TBH, looking at the code to do this, it seems simpler to just bypass the ORM and use a thin wrapper to the DB.
Since the language in use here supports reflection, every query can automagically return a proper object with typed fields, at which point you gotta ask yourself "what value am I getting out of the ORM in exchange for all these footguns?"
undefined a day ago
[deleted]
rrauenza a day ago
How can we determine if an index can be satisfied by a constraint index?

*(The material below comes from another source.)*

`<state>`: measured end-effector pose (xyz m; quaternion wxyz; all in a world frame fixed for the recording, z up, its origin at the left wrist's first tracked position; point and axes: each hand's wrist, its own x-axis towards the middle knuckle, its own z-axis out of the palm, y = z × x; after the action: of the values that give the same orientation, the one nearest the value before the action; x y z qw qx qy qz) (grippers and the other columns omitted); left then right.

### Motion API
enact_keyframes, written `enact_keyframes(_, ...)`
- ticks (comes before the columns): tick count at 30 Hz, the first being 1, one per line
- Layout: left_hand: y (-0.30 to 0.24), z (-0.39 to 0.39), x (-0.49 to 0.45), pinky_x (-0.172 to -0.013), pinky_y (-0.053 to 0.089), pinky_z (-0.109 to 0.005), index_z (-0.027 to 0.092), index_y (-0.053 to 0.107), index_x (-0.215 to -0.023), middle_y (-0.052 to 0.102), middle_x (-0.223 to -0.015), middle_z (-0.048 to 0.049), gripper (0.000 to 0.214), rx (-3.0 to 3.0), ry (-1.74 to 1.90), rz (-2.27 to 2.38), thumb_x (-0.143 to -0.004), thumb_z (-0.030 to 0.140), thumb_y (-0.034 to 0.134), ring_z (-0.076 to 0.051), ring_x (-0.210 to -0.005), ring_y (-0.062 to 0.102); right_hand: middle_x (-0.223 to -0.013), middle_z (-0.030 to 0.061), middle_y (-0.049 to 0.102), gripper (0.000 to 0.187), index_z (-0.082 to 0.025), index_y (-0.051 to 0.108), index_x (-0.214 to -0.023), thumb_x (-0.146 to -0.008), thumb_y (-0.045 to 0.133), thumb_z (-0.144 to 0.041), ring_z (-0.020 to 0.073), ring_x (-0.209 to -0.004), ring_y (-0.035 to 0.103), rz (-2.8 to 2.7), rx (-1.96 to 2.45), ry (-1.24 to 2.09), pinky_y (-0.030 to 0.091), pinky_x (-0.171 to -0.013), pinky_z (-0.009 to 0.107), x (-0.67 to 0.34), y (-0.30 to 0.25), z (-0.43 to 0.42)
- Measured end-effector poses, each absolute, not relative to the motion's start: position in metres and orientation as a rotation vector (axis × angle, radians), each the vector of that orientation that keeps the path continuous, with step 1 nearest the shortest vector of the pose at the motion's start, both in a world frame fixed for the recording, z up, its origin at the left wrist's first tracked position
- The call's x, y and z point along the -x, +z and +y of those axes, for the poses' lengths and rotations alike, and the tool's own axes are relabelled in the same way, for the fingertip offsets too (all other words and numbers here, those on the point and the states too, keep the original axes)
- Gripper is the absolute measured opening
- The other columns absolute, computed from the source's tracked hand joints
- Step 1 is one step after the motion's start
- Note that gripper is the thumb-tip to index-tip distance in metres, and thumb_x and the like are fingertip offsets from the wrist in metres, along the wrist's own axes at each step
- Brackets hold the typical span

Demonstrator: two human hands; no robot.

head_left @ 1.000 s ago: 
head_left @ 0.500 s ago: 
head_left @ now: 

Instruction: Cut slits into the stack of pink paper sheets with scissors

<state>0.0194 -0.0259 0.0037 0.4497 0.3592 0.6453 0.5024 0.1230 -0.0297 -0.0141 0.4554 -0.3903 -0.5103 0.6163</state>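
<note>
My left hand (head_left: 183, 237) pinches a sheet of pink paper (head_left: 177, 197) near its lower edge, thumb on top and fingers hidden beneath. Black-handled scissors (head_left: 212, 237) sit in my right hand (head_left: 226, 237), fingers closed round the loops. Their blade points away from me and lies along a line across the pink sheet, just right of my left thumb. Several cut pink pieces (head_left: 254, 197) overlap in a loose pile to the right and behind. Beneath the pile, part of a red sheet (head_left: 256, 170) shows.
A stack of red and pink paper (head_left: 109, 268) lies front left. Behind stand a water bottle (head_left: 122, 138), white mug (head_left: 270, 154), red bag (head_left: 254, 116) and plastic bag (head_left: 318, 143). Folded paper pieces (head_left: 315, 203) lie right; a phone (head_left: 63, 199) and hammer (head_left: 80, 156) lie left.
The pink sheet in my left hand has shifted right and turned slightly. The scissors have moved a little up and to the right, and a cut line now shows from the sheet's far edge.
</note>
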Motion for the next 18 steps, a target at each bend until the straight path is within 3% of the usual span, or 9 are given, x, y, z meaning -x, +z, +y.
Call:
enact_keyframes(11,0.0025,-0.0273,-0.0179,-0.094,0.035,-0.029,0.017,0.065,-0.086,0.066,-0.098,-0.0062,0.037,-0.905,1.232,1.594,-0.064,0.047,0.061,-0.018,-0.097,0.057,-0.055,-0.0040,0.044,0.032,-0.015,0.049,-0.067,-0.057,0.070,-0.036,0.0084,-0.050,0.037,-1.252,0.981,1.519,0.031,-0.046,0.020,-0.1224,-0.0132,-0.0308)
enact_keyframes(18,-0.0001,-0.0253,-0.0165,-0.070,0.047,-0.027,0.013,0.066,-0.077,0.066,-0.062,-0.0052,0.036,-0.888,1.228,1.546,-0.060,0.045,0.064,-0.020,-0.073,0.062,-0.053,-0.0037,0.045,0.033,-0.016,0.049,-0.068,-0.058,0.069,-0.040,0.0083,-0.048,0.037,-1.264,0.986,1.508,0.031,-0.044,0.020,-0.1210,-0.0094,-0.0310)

For example, does the FK need to be the first field in a unique together?
- undefined a day ago
  [deleted]
undefined a day ago
[deleted]
dakiol a day ago
Is this for real? I don’t know why anyone would deal with such amount of incidental complexity (django orm) when one can just use plain sql.
- twelve40 a day ago
  why is this so surprising? every place i worked at, going back probably 6 jobs, was using an ORM (django, hibernate, or even a self-built one), they went on to get acquired by Twitter, Microsoft, Uber etc, so not completely stupid or obscure. Even if you have a personal dislike of ORMs, if you ever work with/for another team with an exiting codebase and a DB, chances are you will have to work with one.